Problem to work on -
Return the data exactly, with all pictures removed.

Collected material -

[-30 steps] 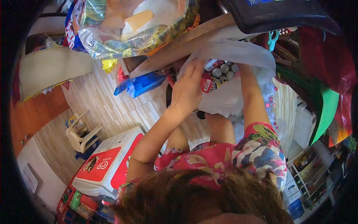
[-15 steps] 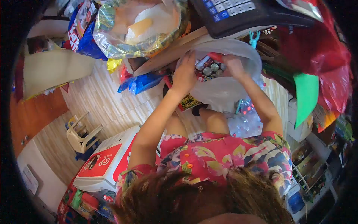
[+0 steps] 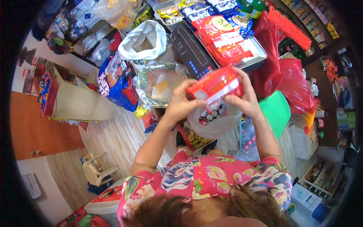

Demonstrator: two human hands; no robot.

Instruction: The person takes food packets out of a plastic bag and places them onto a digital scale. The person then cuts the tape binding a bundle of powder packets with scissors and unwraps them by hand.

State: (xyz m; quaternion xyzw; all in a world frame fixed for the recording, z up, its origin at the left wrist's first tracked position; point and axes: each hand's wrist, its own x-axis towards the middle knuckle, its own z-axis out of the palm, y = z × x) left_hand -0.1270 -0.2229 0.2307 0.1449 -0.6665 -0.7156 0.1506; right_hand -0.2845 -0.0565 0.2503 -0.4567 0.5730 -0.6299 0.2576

Solution for this problem -
[-30 steps] 
[-15 steps] 
[+0 steps] 

Demonstrator: two human hands; no robot.

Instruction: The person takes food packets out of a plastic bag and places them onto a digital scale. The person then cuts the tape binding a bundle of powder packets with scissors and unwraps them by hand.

State: (xyz m; quaternion xyzw; all in a world frame fixed for the recording, z up, its origin at the left wrist's first tracked position; point and axes: each hand's wrist, its own x-axis towards the middle knuckle, its own z-axis out of the palm, y = z × x) left_hand -0.1270 -0.2229 0.2307 0.1449 -0.6665 -0.7156 0.1506; right_hand -0.2845 -0.0565 0.2503 -0.4567 0.5730 -0.6299 0.2576

No further output is needed for this exercise.